:: TASK TO COMPLETE ::
Across the listing that follows, work out how many lines carry the string "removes". Provide that number and nothing else.

:: DATA FOR THE TASK ::
____________________

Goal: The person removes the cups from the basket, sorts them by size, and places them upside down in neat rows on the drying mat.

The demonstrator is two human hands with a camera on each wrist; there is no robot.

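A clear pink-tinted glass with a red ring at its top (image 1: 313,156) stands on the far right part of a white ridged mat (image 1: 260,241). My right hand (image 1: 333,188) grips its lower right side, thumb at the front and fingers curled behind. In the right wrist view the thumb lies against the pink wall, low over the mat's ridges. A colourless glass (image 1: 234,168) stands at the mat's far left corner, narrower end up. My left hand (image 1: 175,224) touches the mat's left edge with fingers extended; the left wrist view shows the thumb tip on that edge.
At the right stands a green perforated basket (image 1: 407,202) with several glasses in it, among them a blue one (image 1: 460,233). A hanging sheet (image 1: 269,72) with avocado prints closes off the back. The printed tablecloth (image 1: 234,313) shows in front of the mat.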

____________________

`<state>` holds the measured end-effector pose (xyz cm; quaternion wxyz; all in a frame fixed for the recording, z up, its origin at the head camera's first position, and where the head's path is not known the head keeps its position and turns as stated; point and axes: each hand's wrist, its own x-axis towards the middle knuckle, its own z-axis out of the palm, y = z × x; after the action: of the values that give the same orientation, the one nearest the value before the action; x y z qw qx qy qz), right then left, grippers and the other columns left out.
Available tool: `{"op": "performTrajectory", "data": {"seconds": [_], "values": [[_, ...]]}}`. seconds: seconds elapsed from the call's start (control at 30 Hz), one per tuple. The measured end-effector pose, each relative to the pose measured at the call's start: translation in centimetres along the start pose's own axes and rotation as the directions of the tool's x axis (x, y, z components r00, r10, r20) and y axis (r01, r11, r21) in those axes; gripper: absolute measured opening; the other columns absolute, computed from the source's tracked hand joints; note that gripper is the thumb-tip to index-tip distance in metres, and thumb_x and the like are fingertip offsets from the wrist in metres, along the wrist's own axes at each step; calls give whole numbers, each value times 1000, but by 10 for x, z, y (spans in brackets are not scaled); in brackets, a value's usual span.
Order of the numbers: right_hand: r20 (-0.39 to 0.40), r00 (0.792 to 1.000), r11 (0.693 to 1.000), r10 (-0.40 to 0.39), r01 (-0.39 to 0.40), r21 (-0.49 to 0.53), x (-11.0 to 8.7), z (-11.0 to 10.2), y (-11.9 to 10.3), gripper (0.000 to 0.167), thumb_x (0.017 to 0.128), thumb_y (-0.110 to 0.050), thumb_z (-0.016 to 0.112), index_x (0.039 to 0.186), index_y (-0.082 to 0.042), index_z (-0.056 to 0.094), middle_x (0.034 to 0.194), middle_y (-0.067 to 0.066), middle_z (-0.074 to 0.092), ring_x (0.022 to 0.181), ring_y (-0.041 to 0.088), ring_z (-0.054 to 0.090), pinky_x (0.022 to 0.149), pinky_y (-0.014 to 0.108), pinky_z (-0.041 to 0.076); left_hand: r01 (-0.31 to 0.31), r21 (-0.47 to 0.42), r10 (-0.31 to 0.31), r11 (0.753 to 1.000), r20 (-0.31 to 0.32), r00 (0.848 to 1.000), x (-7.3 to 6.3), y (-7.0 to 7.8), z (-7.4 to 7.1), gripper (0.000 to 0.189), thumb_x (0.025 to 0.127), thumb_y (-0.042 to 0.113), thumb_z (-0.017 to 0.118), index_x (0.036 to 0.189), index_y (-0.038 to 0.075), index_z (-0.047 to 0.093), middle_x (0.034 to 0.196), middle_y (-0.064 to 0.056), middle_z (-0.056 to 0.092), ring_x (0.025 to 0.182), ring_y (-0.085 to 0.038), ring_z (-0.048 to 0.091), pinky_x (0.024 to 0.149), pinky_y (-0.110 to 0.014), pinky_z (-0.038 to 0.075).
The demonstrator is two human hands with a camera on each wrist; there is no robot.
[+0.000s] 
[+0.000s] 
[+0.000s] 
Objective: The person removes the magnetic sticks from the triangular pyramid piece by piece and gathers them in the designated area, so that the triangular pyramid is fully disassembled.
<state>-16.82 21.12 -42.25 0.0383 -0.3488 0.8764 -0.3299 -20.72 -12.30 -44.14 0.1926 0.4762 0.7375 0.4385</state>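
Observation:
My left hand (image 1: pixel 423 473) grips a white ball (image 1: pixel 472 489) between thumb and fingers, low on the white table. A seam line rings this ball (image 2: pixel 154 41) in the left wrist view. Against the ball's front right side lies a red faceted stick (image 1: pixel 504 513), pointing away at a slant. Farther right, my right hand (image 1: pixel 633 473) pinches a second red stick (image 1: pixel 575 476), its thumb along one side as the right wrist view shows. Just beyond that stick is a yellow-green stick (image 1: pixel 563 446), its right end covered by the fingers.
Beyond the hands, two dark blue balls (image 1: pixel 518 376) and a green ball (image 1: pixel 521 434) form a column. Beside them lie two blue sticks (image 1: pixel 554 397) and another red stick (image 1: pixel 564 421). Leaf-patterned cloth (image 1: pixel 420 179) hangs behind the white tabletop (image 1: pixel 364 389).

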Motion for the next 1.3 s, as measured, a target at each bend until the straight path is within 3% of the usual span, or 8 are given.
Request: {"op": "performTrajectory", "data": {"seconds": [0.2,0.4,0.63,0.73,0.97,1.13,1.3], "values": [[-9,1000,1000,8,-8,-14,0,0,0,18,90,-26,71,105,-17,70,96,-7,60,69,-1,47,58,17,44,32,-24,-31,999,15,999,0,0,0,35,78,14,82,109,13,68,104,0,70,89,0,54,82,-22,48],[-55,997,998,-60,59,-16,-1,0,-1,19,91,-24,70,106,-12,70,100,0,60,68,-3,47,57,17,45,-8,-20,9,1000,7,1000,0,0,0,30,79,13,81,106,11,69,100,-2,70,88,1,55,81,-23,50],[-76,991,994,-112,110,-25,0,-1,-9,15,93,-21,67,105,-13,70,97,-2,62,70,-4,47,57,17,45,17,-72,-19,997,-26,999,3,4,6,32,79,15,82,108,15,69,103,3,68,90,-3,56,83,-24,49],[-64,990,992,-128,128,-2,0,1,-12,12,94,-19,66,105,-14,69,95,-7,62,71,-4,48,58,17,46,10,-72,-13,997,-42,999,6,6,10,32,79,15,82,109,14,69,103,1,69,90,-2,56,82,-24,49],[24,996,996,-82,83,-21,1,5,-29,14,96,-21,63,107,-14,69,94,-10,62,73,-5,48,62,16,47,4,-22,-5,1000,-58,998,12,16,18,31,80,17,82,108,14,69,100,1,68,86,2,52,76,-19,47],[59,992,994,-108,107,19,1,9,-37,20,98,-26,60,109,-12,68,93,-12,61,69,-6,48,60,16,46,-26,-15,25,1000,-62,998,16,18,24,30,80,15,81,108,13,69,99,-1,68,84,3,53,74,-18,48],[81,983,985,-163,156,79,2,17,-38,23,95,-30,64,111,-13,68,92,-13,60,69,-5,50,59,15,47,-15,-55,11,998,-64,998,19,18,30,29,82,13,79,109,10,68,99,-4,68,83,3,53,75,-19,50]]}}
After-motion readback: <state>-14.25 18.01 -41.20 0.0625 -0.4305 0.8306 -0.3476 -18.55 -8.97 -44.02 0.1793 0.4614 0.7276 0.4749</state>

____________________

:: THE ANSWER ::
2